TASK DIRECTIONS: Ignoring every picture, transcribe the data in full as it stands.
◆ ◆ ◆ ◆ ◆
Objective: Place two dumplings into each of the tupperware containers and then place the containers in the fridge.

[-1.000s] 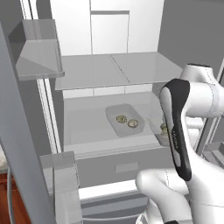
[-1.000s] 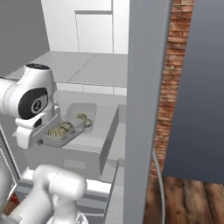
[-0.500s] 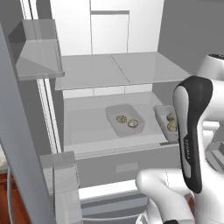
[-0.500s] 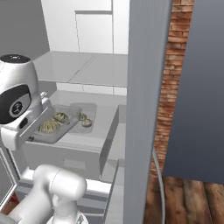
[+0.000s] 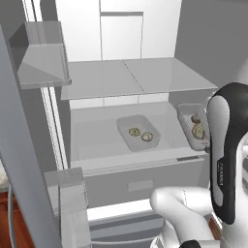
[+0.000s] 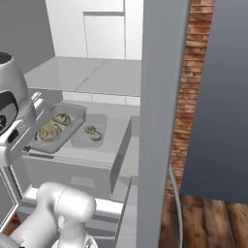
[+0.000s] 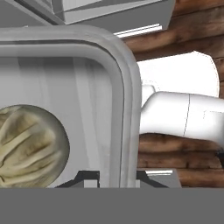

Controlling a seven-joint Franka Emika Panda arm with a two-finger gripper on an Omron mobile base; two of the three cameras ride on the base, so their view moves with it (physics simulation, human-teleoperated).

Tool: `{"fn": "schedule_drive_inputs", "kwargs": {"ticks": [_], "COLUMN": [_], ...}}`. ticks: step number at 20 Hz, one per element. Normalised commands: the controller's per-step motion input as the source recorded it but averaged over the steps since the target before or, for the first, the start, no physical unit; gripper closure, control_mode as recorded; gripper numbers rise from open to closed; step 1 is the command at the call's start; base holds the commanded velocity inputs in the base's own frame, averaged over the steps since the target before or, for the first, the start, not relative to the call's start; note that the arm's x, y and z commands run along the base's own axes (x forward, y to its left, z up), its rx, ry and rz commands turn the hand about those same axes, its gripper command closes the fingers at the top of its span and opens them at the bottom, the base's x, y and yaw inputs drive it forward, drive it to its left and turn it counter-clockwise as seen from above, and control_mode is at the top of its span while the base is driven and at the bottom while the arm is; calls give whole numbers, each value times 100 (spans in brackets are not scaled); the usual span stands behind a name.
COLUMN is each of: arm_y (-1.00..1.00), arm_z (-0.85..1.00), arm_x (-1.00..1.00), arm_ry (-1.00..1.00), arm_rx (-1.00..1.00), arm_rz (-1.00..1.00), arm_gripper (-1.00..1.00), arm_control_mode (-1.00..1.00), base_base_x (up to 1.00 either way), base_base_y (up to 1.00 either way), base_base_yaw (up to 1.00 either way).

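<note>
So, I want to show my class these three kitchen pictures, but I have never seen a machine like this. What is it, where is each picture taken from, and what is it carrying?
It is a white robot arm on a driving base, in a computer-rendered kitchen. Two pictures come from cameras on the base, behind the arm to its left and right, both facing the open fridge. The third comes from a camera on the robot's hand, looking along its gripper.

On a fridge shelf lies the smaller container, a grey tub with two dumplings. The gripper is shut on the rim of the larger container, holding it at the shelf's edge beside the first; whether it rests on the shelf yet I cannot tell. It holds dumplings too, and one fills the lower left of the hand view.
</note>
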Motion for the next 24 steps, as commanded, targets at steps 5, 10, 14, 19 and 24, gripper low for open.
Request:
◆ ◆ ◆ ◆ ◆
EXERCISE ANSWER:
Objective: Place two dumplings into each of the tupperware containers and then place the containers in the fridge.

[-1.000s] 
[-1.000s] 
[-0.500s] 
[-0.500s] 
[+0.000s] 
[+0.000s] 
[+0.000s] 

Controlling a seven-joint Franka Emika Panda arm with a two-finger gripper on an Omron mobile base; two of the three cameras ride on the base, so their view moves with it (physics simulation, human-teleoperated).

Tool: `{"fn": "schedule_drive_inputs", "kwargs": {"ticks": [_], "COLUMN": [_], ...}}`. ticks: step number at 20 Hz, one per element. Normalised commands: the controller's per-step motion input as the source recorded it but averaged over the steps since the target before or, for the first, the start, no physical unit; gripper closure, control_mode as recorded; gripper numbers rise from open to closed; step 1 is the command at the call's start; base holds the commanded velocity inputs in the base's own frame, averaged over the steps since the target before or, for the first, the start, not relative to the call's start; note that the arm's x, y and z commands run along the base's own axes (x forward, y to its left, z up), its rx, ry and rz commands turn the hand about those same axes, its gripper command closes the fingers at the top of its span and opens them at the bottom, the base's x, y and yaw inputs drive it forward, drive it to its left and turn it counter-clockwise as seen from above, and control_mode is at the top of its span while the base is driven and at the bottom while the arm is; calls give whole numbers, each value times 100 (spans in brackets are not scaled); the usual span stands behind a name.
COLUMN is each of: arm_y (-1.00..1.00), arm_z (-0.85..1.00), arm_x (-1.00..1.00), arm_ry (-1.00..1.00), arm_rx (-1.00..1.00), arm_rz (-1.00..1.00), arm_gripper (-1.00..1.00), arm_control_mode (-1.00..1.00), base_base_x (up to 1.00 either way), base_base_y (up to 1.00 either way), base_base_yaw (up to 1.00 either way).

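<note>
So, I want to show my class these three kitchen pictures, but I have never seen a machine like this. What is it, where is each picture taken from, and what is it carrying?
It is a white robot arm on a driving base, in a computer-rendered kitchen. Two pictures come from cameras on the base, behind the arm to its left and right, both facing the open fridge. The third comes from a camera on the robot's hand, looking along its gripper.

On a fridge shelf lies the smaller container, a grey tub with two dumplings. The gripper is shut on the rim of the larger container, holding it at the shelf's edge beside the first; whether it rests on the shelf yet I cannot tell. It holds dumplings too, and one fills the lower left of the hand view.
</note>
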Motion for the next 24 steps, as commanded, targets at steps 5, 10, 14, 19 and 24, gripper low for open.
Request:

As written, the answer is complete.